Or, à l’heure où nous côtoyons physiquement nos proches (ami·e·s, famille et collègues), mais où nous nous informons, échangeons et débattons dans un espace public médiatisé par les technologies numériques, l’écriture, l’affirmation de soi et l’assertion catégorique viennent progressivement se substituer à la parole partagée. Les différents discours circulent et résonnent toujours plus forts, mais ils ne sont pas incarnés par des personnes en face de nous, dont nous pouvons voir le visage et interpréter les nuances en fonction du ton et du timbre de la voix, des signes corporels, du contexte, des intentions et des affects d’autrui.  Paradoxe : alors que Facebook permet d’étendre considérablement nos réseaux « d’amis » et de nous mettre « face à face » dans l’espace virtuel, il efface progressivement le visage d’autrui qui me regarde et me parle, dans la relation Je-Tu et l’intersubjectivité concrète.

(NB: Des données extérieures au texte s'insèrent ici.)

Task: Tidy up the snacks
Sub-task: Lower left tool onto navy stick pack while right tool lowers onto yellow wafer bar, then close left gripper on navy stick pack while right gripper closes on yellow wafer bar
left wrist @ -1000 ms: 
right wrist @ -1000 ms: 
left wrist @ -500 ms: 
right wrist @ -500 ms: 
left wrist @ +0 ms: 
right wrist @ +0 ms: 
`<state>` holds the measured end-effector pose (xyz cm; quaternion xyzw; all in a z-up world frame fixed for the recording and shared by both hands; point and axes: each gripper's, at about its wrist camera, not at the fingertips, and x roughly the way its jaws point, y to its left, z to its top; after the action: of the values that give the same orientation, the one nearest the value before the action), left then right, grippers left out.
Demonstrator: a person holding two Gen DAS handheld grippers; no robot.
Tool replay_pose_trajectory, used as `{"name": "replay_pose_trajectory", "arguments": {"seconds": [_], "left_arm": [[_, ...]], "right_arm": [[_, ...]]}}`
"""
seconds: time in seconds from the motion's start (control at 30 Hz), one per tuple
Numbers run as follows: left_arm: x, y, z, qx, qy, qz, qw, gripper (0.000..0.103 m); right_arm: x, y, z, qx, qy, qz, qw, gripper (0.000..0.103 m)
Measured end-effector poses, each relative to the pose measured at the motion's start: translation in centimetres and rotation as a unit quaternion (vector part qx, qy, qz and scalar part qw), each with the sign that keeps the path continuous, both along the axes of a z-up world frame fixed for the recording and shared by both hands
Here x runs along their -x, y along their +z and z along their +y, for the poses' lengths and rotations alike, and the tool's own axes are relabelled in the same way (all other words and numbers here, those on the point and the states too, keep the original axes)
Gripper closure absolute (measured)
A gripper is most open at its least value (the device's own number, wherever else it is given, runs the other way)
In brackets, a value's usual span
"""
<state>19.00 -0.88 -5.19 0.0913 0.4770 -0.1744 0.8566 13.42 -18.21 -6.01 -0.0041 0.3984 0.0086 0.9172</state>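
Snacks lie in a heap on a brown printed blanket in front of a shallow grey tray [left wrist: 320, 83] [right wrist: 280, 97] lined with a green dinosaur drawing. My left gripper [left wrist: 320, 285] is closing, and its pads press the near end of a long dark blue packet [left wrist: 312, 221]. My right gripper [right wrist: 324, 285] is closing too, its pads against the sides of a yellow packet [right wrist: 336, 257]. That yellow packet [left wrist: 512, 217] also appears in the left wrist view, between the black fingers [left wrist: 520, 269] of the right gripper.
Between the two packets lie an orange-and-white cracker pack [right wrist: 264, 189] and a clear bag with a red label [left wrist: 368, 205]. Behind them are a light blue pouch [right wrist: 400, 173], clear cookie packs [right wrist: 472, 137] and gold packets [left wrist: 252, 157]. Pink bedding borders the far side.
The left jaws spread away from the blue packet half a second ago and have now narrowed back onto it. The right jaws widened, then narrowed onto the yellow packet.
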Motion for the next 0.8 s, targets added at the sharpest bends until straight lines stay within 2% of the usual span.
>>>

Conséquence : les vertus civiques se dégradent, les liens sociaux s’effritent et la confiance diminue entre les individus et différents groupes.

Évidemment, ce phénomène n’est pas le résultat exclusif des médias sociaux, car plusieurs facteurs peuvent contribuer à la plus ou moins grande « santé démocratique » de l’espace public : inégalités sociales, transformations culturelles, éducation lacunaire, insécurités et crises de toutes sortes, etc. Mais il est un peu naïf de croire que les technologies de communication ne seraient que de simples « outils » dont il faudrait faire bon usage. D’une part, Facebook est conçu pour nous rendre accroc à cette interface, que ce soit par les notifications, les commentaires et la validation sociale par les likes, la régulation algorithmique du fil d’actualités, des jeux addictifs, et toute une série d’incitatifs plus ou moins déguisés qui permettent d’activer notre circuit de récompense et stimuler notre niveau de dopamine. D’autre part, ce média social constitue en fait une « médiation sociale », c’est-à-dire un rapport social qui structure nos rapports aux autres, au monde et à nous-même. La subjectivité ne se rapporte pas aux autres « directement », par la parole et la conversation synchrone, mais par une communication asynchrone qui structure autrement nos attentes, nos désirs, nos attitudes et nos formes d’expression. Il ne s’agit pas de diaboliser outre mesure cette technologie qui peut présenter plusieurs avantages sous de nombreux aspects, mais de bien comprendre les effets induits ou favorisés par cette nouvelle manière de débattre en société.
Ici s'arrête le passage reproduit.